Frequency/Popularity
If you remember the example in part 1, we were trying to convert
454433902 –> RVRRMMGZ(S)N
into a set of words and we came up with RiVeR aRMy MaGaZiNe. You might have realised by now that other solutions exist like RiVeR aRM MaGaZiNe or even RiVeR aRM MaGic SoN. How will the computer ever know which of these solutions is better? That is when word frequency comes into play. For each word, a count of its occurence in wikipedia was computed and this comes into play when comparing different solutions (more on that further ahead).
The algorithm
Now that we have a list of words to use and their frequency we can start playing around.
The basic approach
The first solution that comes to mind was to start transforming the digits into letters and then, reading it left to right, try and fit in the biggest word. You can further expand this by giving each possible word that you can fit a score. This score can take into account not just the size but also the frequency (or popularity) and penalize words that have already been used (when you are memorising a sequence you want to avoid repeating the same word/object).
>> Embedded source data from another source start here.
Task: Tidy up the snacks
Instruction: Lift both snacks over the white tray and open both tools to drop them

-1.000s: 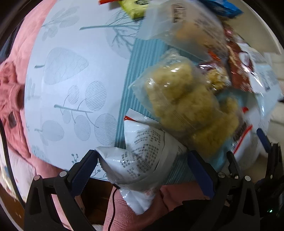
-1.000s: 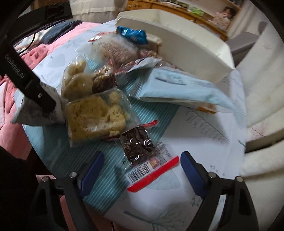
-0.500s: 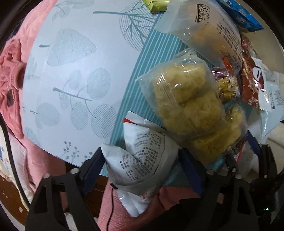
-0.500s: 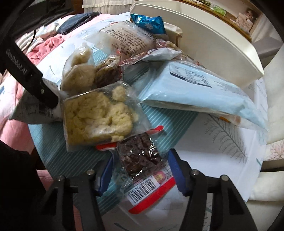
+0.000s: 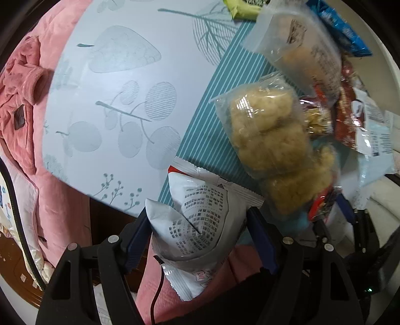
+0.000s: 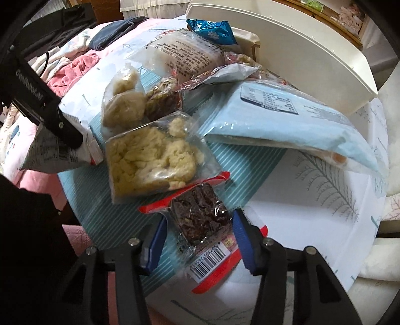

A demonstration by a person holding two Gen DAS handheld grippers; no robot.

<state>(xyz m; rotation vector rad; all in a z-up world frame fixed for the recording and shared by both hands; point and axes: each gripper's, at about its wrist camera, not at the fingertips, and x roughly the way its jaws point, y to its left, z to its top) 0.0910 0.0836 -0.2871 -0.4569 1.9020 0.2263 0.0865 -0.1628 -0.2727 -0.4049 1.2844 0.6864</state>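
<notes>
My left gripper [image 5: 197, 225] is shut on a white printed snack bag [image 5: 200, 225] at the table's near edge; the bag also shows in the right wrist view [image 6: 57, 150]. My right gripper [image 6: 198, 230] has its blue fingers [image 6: 241, 235] closed in on both sides of a clear red-trimmed packet of dark snacks [image 6: 200, 220] lying on the table. Clear bags of pale yellow puffs [image 6: 150, 160] [image 5: 265, 130] lie just beyond.
A large light-blue pack [image 6: 295, 120], a printed clear bag [image 6: 190, 55], a blue wrapper [image 6: 212, 30] and a green wrapper [image 5: 245, 7] lie on the leaf-pattern tablecloth [image 5: 112, 100]. A white bin [image 6: 287, 42] stands behind. Pink bedding [image 5: 22, 100] is left of the table.
Both grippers have narrowed. The left fingers closed onto the white bag; the right moved forward and its fingers closed in around the dark snack packet.
</notes>
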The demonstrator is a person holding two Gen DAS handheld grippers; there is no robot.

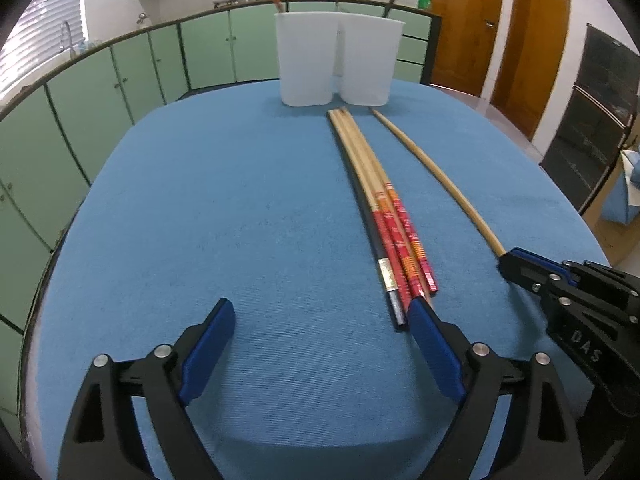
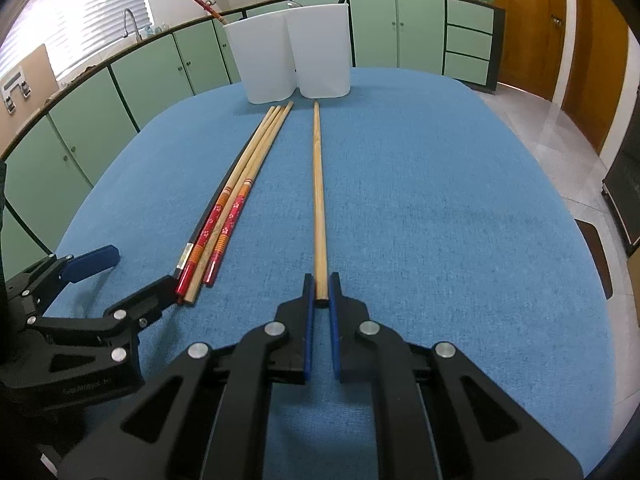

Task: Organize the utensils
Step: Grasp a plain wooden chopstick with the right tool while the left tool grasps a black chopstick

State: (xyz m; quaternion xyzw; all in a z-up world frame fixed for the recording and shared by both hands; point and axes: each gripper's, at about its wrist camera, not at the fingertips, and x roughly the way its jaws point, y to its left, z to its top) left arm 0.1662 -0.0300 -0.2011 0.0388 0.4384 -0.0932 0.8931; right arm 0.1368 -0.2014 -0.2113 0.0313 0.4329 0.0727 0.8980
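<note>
1. The tablecloth (image 2: 440,200) is blue woven cloth, matt, with a fine ribbed weave.
2. The single chopstick (image 2: 319,200) looks like plain pale wood, smooth and unpainted.
3. The bundle of chopsticks (image 1: 380,216) is pale wood along one half; the other half carries a glossy red and orange patterned coating, and one dark stick has a shiny silvery band.
4. The two containers (image 1: 336,60) look like white plastic, smooth and slightly translucent, with a dull sheen.
5. The right gripper (image 2: 321,292) is matt black plastic with bright metal pins; its pads (image 2: 308,320) are a smooth blue material.
6. The left gripper (image 1: 320,344) has the same matt black body and blue pads.
7. The cabinets (image 2: 160,76) have a smooth pale green painted finish.
</note>
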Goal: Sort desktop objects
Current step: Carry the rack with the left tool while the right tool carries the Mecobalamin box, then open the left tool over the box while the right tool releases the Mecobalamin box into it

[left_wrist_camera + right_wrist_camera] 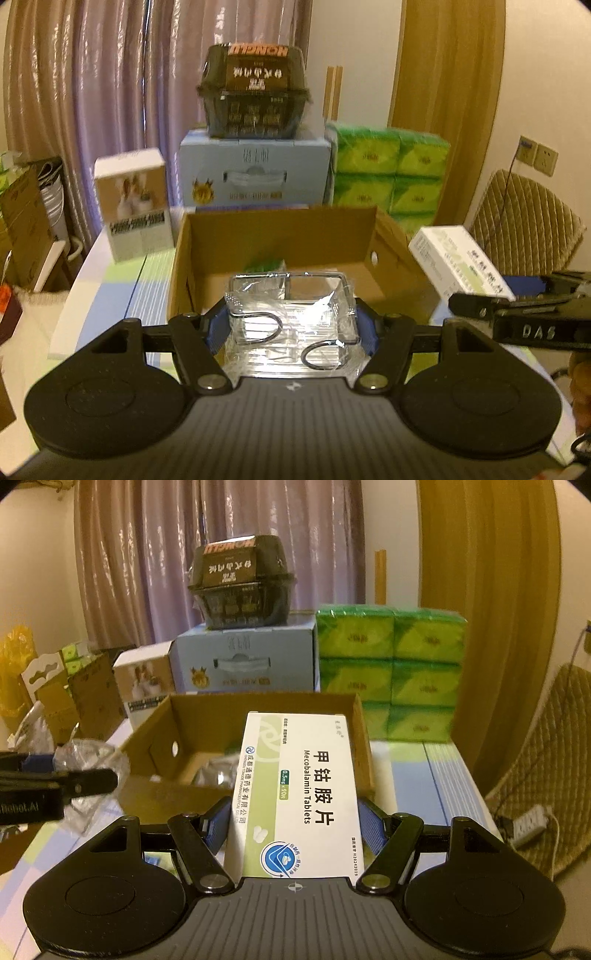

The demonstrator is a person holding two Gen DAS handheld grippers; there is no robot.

However, this solution might ignore the fact that choosing a smaller word at first might let you pick a larger word later. Take for example:
65272572 –> B(P)F(V)NTNF(V)TN
This algorithm would try to pick the biggest most popular word and take PaVed. This means that the best words following that decision would be NeT kNiFe TowN. However, if the first picked word was to be Book, then we could pick FouNdaTioN FuToN making it only 3 words to memorise instead of 4 which should be easier.
The complicated approach
It seems that an exhaustive search of all possible solutions would be necessary to solve this problem. This would mean trying out all the combinations of words that fit a sequence of letters. This rapidly explodes into an exponential search space. Take for example the number 43 and all the words that can be portrayed by its letters (RM):
aRMy, RooM, aRM, dRuM, RaM, cReaM, woRM
For just the digit ‘4’ we have 38 possible words (waR for example) and for the digit ‘3’ we have 8. This means that the number of solutions for a simple 2 digit number would be 38*8 + 7 = 311. You can quickly see that this approach would not work. However, we don’t really care about all the possible combinations, not at first at least. We could first compute all the ‘blocks’ of numbers we have and we can fit in the number sequence. In the example above, 65272572 we could split this sequence in a number of different blocks, in our case we divided it in: 65 27 25 72 and 6 5272 572.
We could then, for each block, get the most popular word. In the case of ’27’ we could have NeT, auNT, aNT, kNoT, NuT, hyaciNTh. ‘Net’ seems to be the most popular one so we would pick that one. Once we have done this for every block we would have come up with the ‘best words’ for this sequence of blocks. In case the blocks repeat, we just take the second most popular for the second time the block appears and so forth and so on. Just like before, once we convert this ‘block solution’ into a sequence of words, we can follow the same process and score the solution.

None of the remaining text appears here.